Non è che non ci parli, io, con il mio ego.
Per fare questo lavoro. No. Per coltivare questa passione Nemmeno. Per fare quello che faccio (ci siamo), senza dover indossare quelle belle camicine bianche, chiuse da tanti laccetti sulla schiena, ho imparato a distinguere tra la soddisfazione per i successi conclamati e reclamizzati di Roberta Giulia Dusi Amidani (Viendalmar) e quelli silenziosi del Fantasma-Madre. E viceversa, ovvio.
RGDA deve raccontarsi, promuoversi, farsi conoscere. E dovrà continuare a farlo per lo meno fino a che:
- non convincerà le cassiere dell’Esselunga, il benzinaio e il fruttivendolo ad accettare pagamenti in racconti, o post o sms;
- non otterrà un affitto in cambio merce;
- non arriverà a pagare la scuola di suo figlio in cambio di compiti corretti o relazioni didattiche editate;
- non vincerà al Superenalotto;
- non deciderà di girare a destra, verso Malpensa, arrivare in aeroporto e prendere il volo.
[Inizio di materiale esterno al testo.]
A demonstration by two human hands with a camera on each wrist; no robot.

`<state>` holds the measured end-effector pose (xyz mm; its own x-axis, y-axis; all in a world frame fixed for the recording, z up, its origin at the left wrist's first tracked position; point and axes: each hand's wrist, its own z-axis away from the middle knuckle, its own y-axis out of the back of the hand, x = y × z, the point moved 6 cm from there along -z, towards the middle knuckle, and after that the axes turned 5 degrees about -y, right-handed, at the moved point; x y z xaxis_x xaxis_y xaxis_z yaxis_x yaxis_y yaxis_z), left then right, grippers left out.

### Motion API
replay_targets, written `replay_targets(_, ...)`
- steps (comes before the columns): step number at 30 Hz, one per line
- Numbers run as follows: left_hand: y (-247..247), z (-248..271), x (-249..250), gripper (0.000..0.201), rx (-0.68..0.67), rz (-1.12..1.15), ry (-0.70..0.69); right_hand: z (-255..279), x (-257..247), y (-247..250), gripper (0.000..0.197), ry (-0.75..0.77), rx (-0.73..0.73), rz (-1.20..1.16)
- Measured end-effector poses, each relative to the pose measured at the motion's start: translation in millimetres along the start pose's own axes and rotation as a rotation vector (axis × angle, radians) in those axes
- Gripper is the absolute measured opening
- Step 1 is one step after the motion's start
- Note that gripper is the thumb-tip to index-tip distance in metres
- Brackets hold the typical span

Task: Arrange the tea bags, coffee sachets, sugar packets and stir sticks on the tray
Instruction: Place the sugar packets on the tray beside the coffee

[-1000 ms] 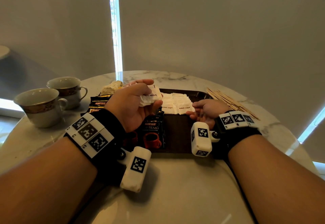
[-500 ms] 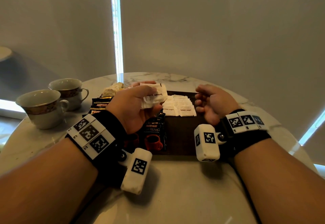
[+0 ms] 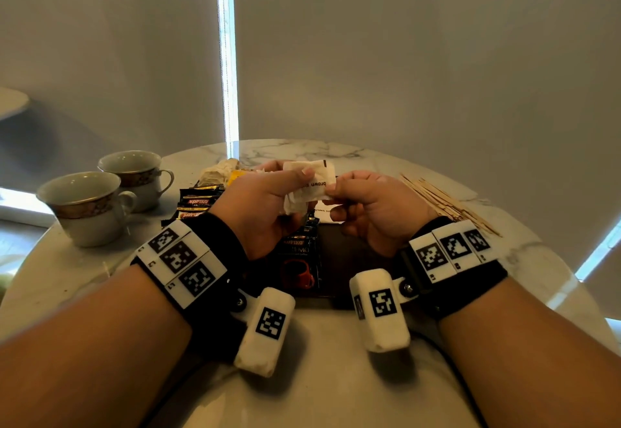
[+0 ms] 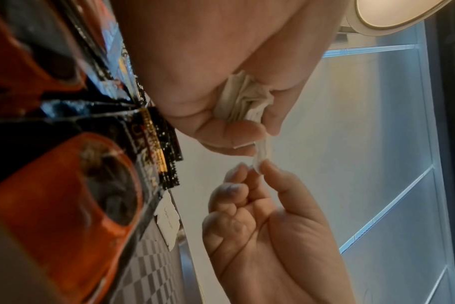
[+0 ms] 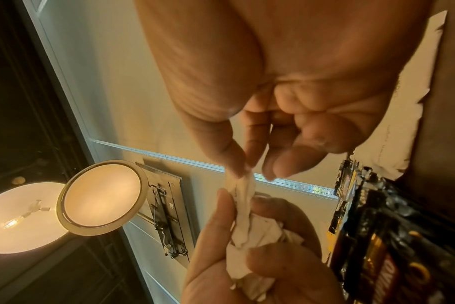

Il Fantasma-Madre, venduto, promosso e tutelato da RGDA, può farne a meno. Anzi: deve farne a meno. Finito un lavoro, qui, abbiamo l’usanza di cancellare tutto (fatture escluse) e non tenere (mai) nemmeno una copia delle opere scritte, editate o valutate.
Quello che gongola, vedendo le vendite di un committente, o i suoi libri in libreria o le mail degli editori (entusiasti come bambini davanti alla Play), non è l’ego dell’una o dell’altra, ma lo stomaco, che si riempie di farfalle. Innamorato. Felice. Saltellante, addirittura.
Fare lo scrittore fantasma, non vuol dire non gongolare. Ma richiede il silenzio. E il non dire mai “questo l’ho fatto io”.
E non è che non ci parli, io, con il mio ego. È che non lo sento, perché lui, per aiutarmi, è addirittura diventato muto. O io sorda.